[THE PROBLEM] Using the data below, return the stretch from the line that contains "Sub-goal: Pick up" through the line that contains "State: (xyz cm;", both included, exactly as it stands and nothing beyond it.

------ EXTRACTED MATERIAL ------

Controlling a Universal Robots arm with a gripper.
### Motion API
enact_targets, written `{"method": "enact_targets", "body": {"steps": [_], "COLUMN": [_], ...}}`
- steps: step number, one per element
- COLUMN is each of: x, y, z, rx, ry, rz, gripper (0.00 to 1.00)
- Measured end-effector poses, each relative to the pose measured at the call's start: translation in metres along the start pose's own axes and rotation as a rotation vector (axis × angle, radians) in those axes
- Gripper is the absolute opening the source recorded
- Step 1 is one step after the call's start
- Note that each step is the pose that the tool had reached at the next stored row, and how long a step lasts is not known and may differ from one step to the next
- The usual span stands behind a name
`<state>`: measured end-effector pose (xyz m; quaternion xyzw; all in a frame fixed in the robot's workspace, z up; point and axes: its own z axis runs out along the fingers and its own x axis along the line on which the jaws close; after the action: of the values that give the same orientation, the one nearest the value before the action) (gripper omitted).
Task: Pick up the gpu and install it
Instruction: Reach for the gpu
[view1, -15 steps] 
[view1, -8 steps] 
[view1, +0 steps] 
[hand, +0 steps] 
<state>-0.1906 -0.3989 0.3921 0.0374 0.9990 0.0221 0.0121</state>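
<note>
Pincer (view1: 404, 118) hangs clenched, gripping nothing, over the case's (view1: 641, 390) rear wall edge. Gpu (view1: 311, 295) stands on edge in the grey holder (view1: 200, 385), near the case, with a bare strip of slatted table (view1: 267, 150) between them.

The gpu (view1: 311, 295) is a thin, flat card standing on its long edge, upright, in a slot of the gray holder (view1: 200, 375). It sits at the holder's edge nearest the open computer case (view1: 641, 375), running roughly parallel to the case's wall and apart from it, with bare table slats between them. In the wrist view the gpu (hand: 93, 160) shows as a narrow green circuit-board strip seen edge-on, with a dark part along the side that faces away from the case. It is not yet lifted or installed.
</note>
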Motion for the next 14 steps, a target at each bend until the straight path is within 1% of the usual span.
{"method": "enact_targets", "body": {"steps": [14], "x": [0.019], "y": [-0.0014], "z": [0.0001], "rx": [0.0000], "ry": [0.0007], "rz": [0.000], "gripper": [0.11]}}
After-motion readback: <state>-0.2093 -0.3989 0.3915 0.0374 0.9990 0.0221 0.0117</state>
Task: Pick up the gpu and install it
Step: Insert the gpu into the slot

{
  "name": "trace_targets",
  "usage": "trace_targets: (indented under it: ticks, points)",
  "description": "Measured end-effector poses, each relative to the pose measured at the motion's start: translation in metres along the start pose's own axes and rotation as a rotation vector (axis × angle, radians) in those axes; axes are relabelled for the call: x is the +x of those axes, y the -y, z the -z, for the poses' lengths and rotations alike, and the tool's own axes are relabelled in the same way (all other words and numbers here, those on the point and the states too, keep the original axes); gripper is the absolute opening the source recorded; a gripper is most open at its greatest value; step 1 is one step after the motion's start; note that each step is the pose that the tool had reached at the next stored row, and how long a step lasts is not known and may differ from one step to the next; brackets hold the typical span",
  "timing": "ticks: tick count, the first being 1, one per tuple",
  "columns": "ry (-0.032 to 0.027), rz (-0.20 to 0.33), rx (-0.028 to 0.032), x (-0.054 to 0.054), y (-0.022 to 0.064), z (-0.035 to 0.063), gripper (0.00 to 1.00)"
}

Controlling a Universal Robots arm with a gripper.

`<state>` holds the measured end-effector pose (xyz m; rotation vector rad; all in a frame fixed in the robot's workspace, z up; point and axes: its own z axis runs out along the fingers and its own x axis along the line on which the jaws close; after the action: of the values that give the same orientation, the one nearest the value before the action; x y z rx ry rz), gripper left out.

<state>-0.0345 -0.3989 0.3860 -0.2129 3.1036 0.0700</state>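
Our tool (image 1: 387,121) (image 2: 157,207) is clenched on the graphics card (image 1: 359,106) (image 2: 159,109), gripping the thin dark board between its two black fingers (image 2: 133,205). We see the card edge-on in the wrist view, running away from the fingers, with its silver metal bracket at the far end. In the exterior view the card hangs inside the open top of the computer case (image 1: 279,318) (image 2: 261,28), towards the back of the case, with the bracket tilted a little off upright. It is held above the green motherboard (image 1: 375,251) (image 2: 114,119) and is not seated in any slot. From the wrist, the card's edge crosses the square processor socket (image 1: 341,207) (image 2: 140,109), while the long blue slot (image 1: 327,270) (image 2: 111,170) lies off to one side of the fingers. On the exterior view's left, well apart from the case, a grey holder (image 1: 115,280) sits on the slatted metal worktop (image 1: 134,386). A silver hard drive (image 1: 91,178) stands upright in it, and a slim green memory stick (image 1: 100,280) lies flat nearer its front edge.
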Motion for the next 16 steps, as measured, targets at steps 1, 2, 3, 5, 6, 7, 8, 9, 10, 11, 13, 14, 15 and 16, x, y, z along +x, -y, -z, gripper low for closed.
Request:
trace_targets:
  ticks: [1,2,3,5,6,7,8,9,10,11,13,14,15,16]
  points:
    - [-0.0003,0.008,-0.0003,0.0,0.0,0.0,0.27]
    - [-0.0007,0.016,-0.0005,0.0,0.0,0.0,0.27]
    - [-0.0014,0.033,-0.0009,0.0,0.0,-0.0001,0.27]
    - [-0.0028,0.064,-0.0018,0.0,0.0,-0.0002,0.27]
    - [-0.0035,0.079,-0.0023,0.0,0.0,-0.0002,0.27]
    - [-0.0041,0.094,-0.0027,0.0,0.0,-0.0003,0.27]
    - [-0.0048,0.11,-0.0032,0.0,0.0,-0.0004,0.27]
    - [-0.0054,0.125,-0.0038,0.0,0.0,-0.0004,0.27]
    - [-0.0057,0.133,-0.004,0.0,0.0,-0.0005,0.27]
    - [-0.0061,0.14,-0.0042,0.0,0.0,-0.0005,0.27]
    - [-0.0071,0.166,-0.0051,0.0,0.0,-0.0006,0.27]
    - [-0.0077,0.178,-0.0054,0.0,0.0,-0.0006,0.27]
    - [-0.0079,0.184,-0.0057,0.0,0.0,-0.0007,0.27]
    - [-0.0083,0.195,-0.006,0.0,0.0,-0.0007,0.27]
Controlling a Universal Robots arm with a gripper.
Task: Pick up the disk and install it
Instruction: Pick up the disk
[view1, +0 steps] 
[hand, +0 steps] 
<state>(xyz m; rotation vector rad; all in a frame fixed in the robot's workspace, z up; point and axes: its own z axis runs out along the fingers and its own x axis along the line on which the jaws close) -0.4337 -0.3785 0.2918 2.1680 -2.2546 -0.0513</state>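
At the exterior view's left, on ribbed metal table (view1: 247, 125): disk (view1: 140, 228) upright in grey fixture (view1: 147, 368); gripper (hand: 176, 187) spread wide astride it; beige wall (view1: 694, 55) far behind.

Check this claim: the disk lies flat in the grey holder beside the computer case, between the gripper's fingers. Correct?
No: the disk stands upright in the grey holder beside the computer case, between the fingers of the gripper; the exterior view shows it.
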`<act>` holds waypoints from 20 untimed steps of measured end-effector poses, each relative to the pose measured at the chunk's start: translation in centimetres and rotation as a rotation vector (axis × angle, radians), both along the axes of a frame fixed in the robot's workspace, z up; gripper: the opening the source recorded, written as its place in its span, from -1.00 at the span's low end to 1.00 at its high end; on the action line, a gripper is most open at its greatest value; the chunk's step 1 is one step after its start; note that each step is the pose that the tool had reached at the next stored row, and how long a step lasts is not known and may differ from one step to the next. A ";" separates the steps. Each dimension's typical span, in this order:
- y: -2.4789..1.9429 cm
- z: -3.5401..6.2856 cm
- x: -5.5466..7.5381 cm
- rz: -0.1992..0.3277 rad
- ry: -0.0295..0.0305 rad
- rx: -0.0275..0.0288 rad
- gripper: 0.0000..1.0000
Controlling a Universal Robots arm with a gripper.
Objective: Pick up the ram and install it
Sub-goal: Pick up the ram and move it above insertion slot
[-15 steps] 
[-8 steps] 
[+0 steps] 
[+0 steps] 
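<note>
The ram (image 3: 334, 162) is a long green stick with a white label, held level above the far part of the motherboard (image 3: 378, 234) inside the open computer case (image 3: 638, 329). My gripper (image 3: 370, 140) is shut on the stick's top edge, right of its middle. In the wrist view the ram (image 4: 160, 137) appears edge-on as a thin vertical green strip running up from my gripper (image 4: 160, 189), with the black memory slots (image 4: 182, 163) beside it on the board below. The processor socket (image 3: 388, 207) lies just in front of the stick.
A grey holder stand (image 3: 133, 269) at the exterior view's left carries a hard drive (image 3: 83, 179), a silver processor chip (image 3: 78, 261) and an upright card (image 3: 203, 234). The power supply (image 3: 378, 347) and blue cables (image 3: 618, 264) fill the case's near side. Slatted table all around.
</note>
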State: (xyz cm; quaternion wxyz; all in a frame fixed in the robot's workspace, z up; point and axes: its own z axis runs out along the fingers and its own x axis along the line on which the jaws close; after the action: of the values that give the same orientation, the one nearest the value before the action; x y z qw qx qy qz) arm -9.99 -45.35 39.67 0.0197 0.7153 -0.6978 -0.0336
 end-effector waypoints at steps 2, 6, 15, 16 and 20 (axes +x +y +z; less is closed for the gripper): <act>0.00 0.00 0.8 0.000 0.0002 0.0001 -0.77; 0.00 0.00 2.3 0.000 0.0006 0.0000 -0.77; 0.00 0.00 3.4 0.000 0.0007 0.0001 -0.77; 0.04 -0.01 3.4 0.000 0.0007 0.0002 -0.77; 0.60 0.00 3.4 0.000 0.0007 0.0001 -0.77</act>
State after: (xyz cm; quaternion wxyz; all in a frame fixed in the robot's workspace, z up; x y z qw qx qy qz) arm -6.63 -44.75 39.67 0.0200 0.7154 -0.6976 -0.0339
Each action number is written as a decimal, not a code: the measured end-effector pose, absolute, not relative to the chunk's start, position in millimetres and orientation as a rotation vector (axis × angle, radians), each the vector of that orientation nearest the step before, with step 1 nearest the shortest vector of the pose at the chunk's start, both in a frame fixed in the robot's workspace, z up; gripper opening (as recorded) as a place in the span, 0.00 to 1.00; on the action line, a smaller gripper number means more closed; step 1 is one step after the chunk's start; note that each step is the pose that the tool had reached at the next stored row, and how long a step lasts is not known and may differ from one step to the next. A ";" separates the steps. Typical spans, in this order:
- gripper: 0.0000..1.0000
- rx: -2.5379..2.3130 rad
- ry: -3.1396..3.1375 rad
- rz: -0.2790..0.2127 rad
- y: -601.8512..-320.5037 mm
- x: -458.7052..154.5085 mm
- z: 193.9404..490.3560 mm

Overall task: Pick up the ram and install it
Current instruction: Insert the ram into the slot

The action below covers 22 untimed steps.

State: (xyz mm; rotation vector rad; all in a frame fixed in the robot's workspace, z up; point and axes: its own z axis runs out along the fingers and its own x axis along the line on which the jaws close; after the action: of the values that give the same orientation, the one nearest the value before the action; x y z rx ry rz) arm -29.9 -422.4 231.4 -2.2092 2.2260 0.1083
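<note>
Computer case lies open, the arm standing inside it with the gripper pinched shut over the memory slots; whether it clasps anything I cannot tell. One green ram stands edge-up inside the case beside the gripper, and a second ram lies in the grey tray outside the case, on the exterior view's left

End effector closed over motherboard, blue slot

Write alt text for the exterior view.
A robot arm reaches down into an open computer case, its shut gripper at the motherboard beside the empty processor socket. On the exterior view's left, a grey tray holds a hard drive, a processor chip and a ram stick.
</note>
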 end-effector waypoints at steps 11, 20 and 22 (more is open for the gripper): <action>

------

[ANSWER SECTION]
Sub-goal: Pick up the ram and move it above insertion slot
[-15 steps] 
[-8 steps] 
[+0 steps] 
[+0 steps] 
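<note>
The ram (image 3: 334, 162) is a long green stick with a white label, held level above the far part of the motherboard (image 3: 378, 234) inside the open computer case (image 3: 638, 329). My gripper (image 3: 370, 140) is shut on the stick's top edge, right of its middle. In the wrist view the ram (image 4: 160, 137) appears edge-on as a thin vertical green strip running up from my gripper (image 4: 160, 189), with the black memory slots (image 4: 182, 163) beside it on the board below. The processor socket (image 3: 388, 207) lies just in front of the stick.
A grey holder stand (image 3: 133, 269) at the exterior view's left carries a hard drive (image 3: 83, 179), a silver processor chip (image 3: 78, 261) and an upright card (image 3: 203, 234). The power supply (image 3: 378, 347) and blue cables (image 3: 618, 264) fill the case's near side. Slatted table all around.
</note>
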State: (xyz cm; quaternion wxyz; all in a frame fixed in the robot's workspace, z up; point and axes: its own z axis runs out along the fingers and its own x axis along the line on which the jaws close; after the action: of the values that give the same orientation, the one nearest the value before the action; x y z qw qx qy qz) arm -9.99 -45.35 39.67 0.0197 0.7153 -0.6978 -0.0336

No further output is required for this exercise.